What do the lines say from the start of the entries through the one containing "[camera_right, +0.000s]"? Repeat them exactly.

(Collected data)
##############################

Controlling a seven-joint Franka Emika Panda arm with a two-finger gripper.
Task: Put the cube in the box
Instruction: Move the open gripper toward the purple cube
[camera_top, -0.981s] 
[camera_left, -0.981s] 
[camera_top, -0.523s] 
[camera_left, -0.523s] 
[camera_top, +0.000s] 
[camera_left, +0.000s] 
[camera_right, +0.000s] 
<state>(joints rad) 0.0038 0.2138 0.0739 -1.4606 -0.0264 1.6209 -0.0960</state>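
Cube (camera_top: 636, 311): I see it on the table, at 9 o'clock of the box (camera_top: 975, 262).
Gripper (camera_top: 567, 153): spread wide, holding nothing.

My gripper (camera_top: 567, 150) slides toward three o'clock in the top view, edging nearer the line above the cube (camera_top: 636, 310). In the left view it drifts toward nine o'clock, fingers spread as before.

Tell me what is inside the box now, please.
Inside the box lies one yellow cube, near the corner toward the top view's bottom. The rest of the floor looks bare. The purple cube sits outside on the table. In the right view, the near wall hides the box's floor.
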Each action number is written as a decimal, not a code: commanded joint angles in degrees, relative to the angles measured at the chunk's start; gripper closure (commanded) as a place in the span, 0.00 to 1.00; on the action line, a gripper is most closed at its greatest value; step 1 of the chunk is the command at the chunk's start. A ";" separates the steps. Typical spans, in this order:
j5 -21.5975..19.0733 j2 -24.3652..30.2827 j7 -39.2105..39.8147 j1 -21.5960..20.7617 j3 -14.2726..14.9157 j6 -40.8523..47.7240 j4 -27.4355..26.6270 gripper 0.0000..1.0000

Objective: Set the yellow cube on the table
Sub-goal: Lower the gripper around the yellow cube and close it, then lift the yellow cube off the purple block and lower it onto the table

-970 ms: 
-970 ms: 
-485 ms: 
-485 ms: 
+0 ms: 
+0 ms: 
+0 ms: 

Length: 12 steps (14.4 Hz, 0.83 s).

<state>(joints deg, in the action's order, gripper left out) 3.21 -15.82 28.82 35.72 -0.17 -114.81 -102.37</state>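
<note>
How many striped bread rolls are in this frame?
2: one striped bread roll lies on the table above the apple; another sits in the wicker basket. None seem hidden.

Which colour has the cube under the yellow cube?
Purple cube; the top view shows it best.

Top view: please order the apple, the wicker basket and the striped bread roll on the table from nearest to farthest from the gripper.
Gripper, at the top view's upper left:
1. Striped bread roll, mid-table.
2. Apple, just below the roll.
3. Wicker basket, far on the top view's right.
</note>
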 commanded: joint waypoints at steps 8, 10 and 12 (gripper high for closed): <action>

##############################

# Exercise result
Controlling a seven-joint Franka Emika Panda arm with a two-finger gripper.
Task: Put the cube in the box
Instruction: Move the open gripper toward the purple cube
[camera_top, -0.981s] 
[camera_left, -0.981s] 
[camera_top, -0.523s] 
[camera_left, -0.523s] 
[camera_top, +0.000s] 
[camera_left, +0.000s] 
[camera_right, +0.000s] 

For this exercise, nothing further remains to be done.